Yes, I current have work problems (not enough work coming through and not stable enough) to go solo. I think leaving is the only way forward. My self confidence is low and I feel I won't manage on my own. Mind you I feel it is to do with his domineering persona that I feel so helpless.

OP posts:
passport23 · 12/08/2023 00:14

Bananalanacake · 10/08/2023 18:22

Do you have any DC together, living alone would be better.

It is my dream to be free of this toxic situationship. I daydream about living on my own.

OP posts:
Mmhmmn · 12/08/2023 01:05

Mind you I feel it is to do with his domineering persona that I feel so helpless.

It is. You'll be far happier without that crap.
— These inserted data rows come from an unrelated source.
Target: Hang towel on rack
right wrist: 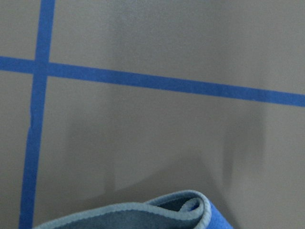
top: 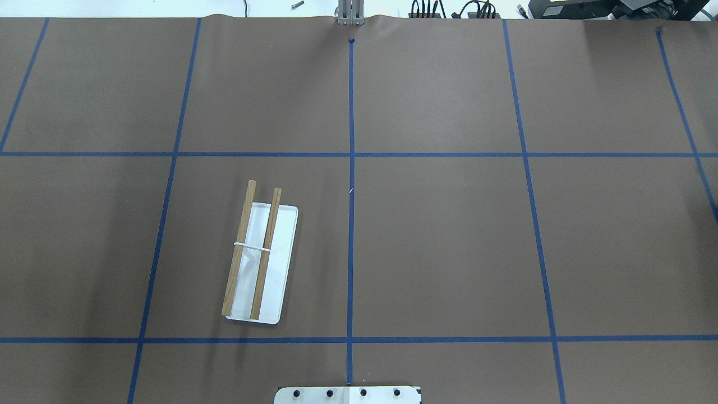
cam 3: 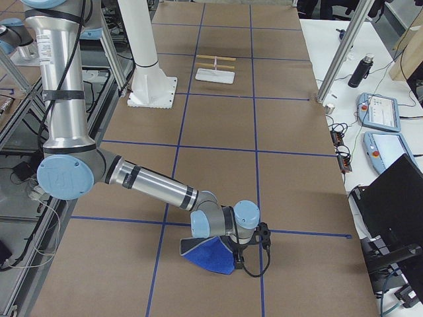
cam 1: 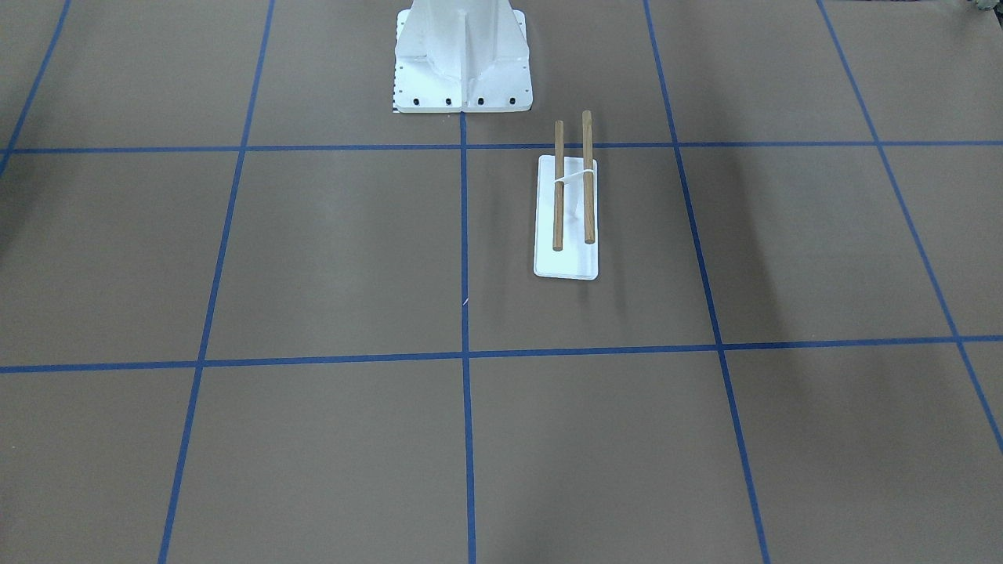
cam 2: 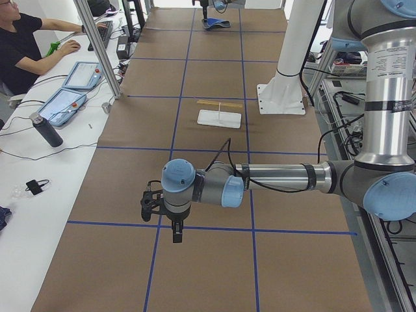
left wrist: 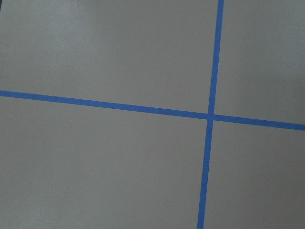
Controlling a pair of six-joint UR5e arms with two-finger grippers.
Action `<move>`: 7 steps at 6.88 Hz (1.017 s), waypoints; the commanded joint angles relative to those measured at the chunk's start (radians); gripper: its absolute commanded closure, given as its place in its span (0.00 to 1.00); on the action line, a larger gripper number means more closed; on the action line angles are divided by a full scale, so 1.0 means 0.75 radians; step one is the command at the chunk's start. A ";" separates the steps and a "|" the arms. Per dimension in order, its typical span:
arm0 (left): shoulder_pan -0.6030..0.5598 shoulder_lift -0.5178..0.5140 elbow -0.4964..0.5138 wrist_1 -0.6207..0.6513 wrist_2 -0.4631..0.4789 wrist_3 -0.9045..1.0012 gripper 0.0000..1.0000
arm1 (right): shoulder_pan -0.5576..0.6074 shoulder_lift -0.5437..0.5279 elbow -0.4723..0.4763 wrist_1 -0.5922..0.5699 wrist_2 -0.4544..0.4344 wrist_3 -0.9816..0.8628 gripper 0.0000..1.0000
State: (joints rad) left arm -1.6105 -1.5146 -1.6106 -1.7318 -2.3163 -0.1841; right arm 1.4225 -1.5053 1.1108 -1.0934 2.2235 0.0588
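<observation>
The rack (top: pixel 259 258) stands on the brown table on my left half, two wooden rods over a white base plate; it also shows in the front view (cam 1: pixel 566 205) and small in both side views (cam 2: pixel 220 110) (cam 3: pixel 215 69). Nothing hangs on it. The blue towel (cam 3: pixel 210 255) is bunched at my right gripper (cam 3: pixel 236 261), far out at the table's right end. Its pale edge fills the bottom of the right wrist view (right wrist: pixel 143 212). My left gripper (cam 2: pixel 177 234) points down over bare table at the left end. I cannot tell whether either gripper is open or shut.
The white robot pedestal (cam 1: pixel 462 63) stands at the table's near edge, close behind the rack. Blue tape lines grid the table. An operator (cam 2: pixel 26 45), tablets and a bottle (cam 2: pixel 47 131) are at a side table, with aluminium posts (cam 2: pixel 97 49) along its edge.
</observation>
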 commanded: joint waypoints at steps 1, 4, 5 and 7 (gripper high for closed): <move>0.000 0.001 -0.002 0.000 0.000 0.000 0.02 | -0.003 0.070 -0.108 0.006 -0.032 -0.039 0.01; 0.000 -0.007 -0.006 0.000 0.000 -0.004 0.01 | -0.003 0.052 -0.111 0.059 -0.017 -0.052 1.00; 0.000 -0.007 -0.006 0.000 0.000 -0.006 0.02 | -0.001 0.052 -0.103 0.061 -0.007 -0.048 1.00; 0.000 -0.007 -0.008 0.000 0.000 -0.006 0.02 | 0.028 0.060 -0.094 0.073 0.064 -0.054 1.00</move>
State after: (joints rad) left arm -1.6106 -1.5201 -1.6162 -1.7319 -2.3163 -0.1885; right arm 1.4286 -1.4640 1.0367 -1.0467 2.2318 0.0210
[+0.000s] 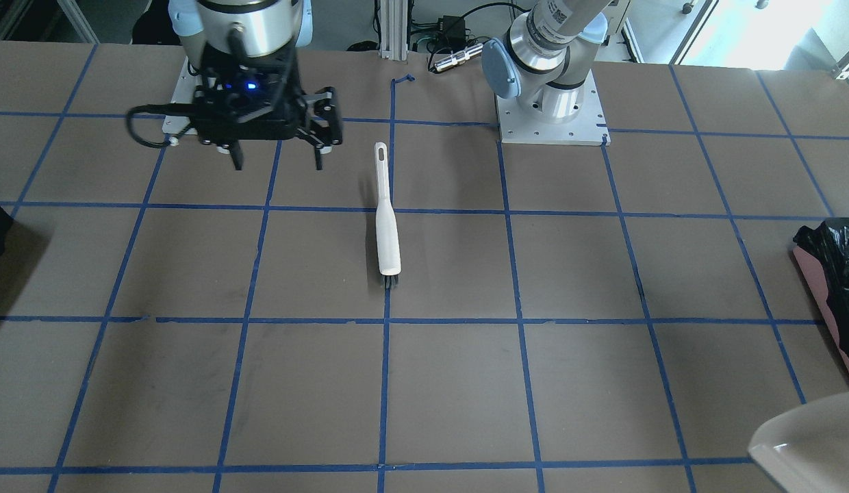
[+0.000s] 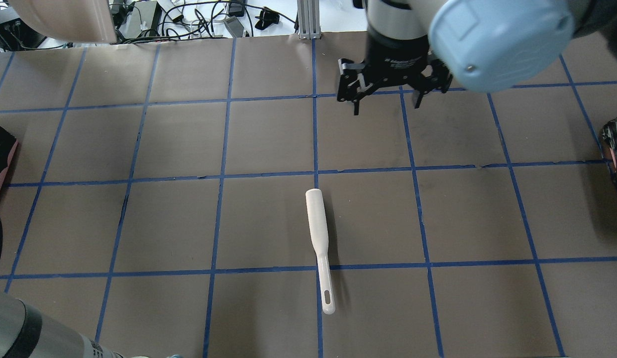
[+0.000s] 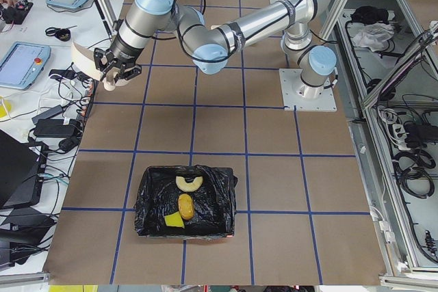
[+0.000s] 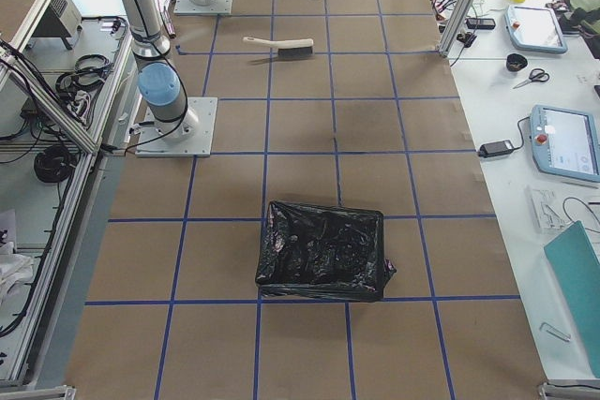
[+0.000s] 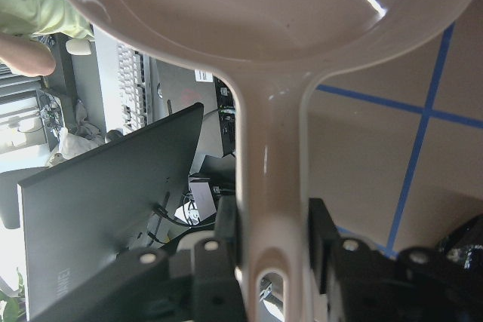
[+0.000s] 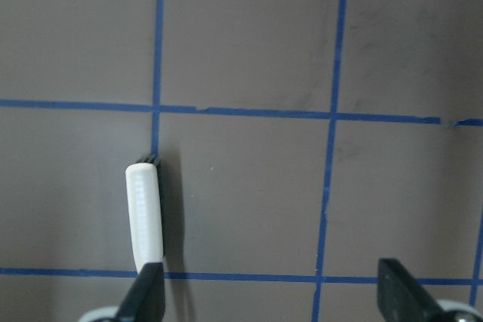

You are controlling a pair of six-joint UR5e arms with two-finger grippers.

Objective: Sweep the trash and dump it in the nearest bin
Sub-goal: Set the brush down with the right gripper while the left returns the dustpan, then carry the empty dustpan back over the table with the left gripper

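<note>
tbl (image 3: 274,182) — trash (image 3: 185,206) in bin (image 3: 147,203), left tool (image 5: 272,235) clamps dustpan (image 5: 256,5)

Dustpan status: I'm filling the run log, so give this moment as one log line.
trash: all three pieces in bin | left hand: shut on dustpan | right hand: open, empty | brush: lying on table

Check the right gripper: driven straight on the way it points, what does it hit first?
Most likely the bare table. The right gripper hangs open, pointing down at the brown surface. The white brush lies off to one side, but the wrist view puts it near one finger's line, so depth is uncertain.
</note>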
readingmynightaway · 12/08/2023 01:20

Tell him to bore off.
Try to increase your work to be self-reliant if possible.
Can you go and stay elsewhere?
In the meantime..."Yes, I have heard it all before your repeated opinions boring me."

Lyxldu · 12/08/2023 01:39

The alarm clock thing just sounds like not much of anything?

What belittling comments does he make about cleaners? If you did this job 20 years ago, why do you interpret a comment about a cleaner as a dig at you? (I did cleaning work for a bit about 5 years ago… if DH or anyone made a belittling comment about cleaners I mean it would be dickish of them obviously so I’d question that, but it wouldn’t even occur to me in the moment that I did cleaning work at some point – I wouldn’t read into it any connection to me whatsoever. Likewise, I’ve done bar work in the past too, if DH made a derogatory comment about bartenders, I would not infer that it was a dig at me..)
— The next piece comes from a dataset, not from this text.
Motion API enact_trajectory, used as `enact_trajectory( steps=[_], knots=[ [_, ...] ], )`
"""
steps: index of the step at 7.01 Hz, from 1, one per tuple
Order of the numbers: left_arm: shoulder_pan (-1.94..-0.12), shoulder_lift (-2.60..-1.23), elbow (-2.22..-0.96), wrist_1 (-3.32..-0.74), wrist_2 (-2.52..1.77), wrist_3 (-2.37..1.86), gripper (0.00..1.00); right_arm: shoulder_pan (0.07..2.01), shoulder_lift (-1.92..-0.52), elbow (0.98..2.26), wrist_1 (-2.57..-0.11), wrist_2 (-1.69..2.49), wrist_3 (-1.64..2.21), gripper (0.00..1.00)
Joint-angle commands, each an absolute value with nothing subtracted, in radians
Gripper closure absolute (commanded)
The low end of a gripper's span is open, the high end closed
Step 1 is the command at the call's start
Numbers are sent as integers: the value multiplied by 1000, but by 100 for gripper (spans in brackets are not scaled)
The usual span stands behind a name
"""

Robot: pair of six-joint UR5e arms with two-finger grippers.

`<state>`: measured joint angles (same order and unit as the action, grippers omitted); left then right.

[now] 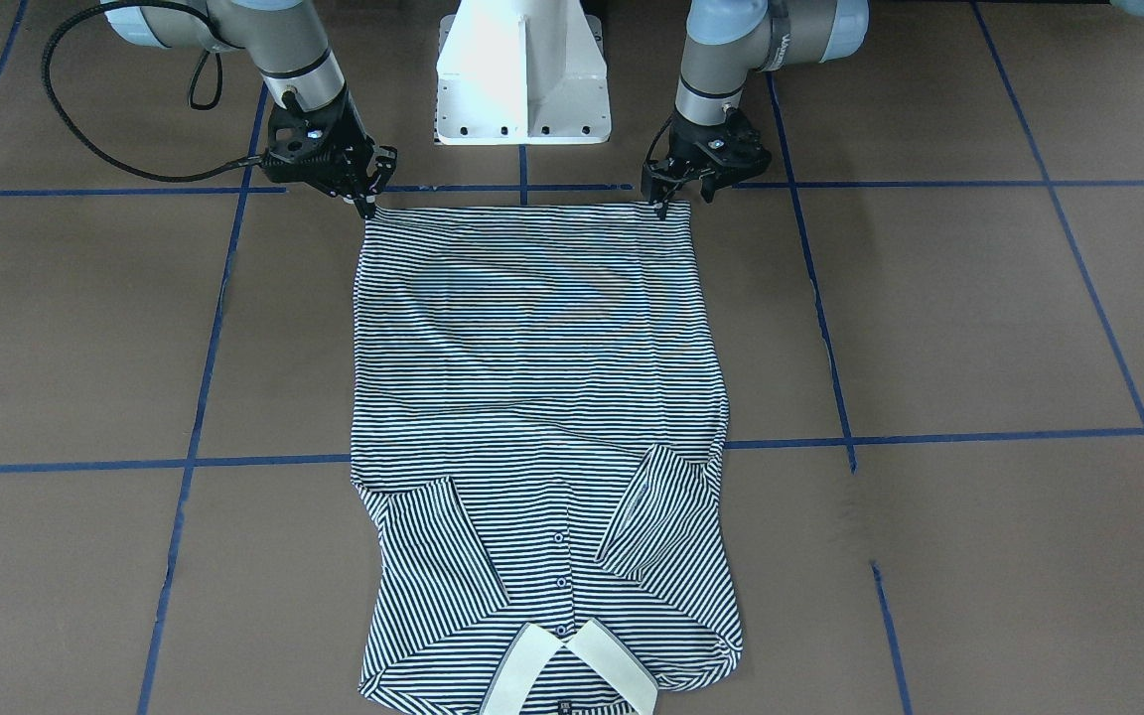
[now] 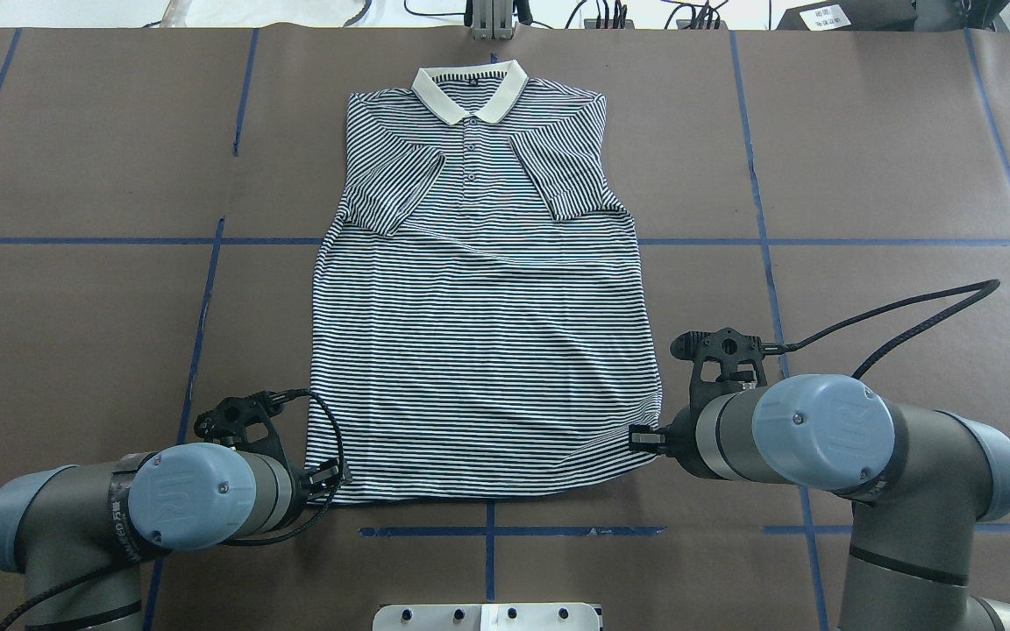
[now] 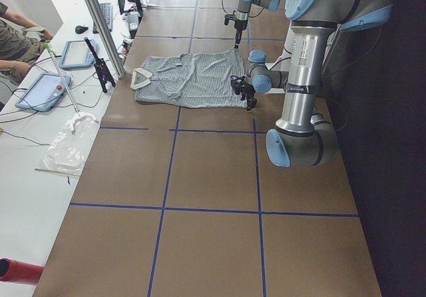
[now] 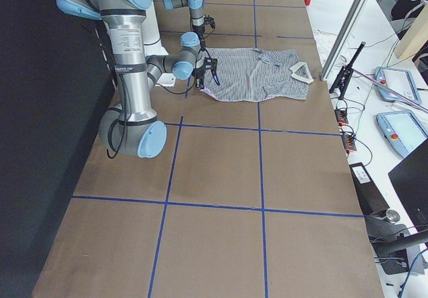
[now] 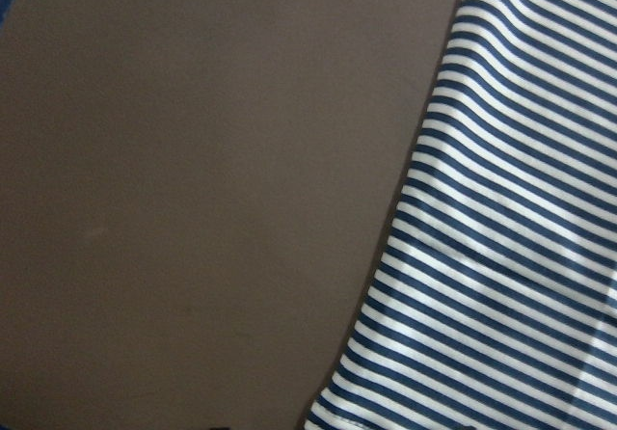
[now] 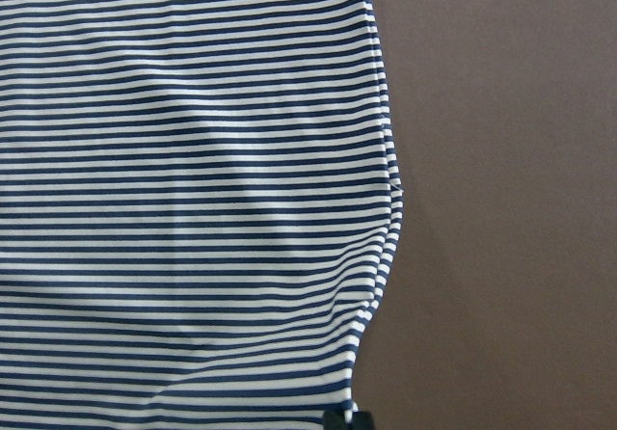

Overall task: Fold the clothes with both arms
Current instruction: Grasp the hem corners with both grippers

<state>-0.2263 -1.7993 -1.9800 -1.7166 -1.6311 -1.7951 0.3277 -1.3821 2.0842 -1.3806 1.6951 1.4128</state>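
Closest to the overhead camera are the blue end caps of the left arm (image 2: pixel 189 495) and the right arm (image 2: pixel 821 429), each with a round "UR" mark pressed in. A dark band (image 2: pixel 124 517) on the left arm carries pale letters which I cannot read. The polo shirt (image 2: pixel 483 350) lies flat on the brown counter (image 2: pixel 75 333), front side up. Its collar (image 2: pixel 470 88) is far from the robot, and both sleeves are folded inward on the chest.

In this view the wrists hide most of the jaws. The front-facing view shows them: the left gripper (image 1: pixel 681 194) and the right gripper (image 1: pixel 378 182) are each at one corner of the hem, jaws standing apart, and the hem lies flat. Only that view shows a small black label (image 1: pixel 564 707) inside the collar, too small to read. Each wrist camera sees only a striped cloth edge and the counter.
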Motion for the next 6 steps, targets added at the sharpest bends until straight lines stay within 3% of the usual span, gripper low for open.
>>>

Also don’t understand the reluctance to get a cleaner OP? Most people don’t enjoy cleaning, doesn’t mean they think it’s beneath them, it mostly just means they don’t want to and can’t be arsed.

All that being said, if you feel his general attitude towards you is belittling or find the relationship toxic (or even just if you’re not happy – that’s all the reason you need), then get out. Do you have irl support?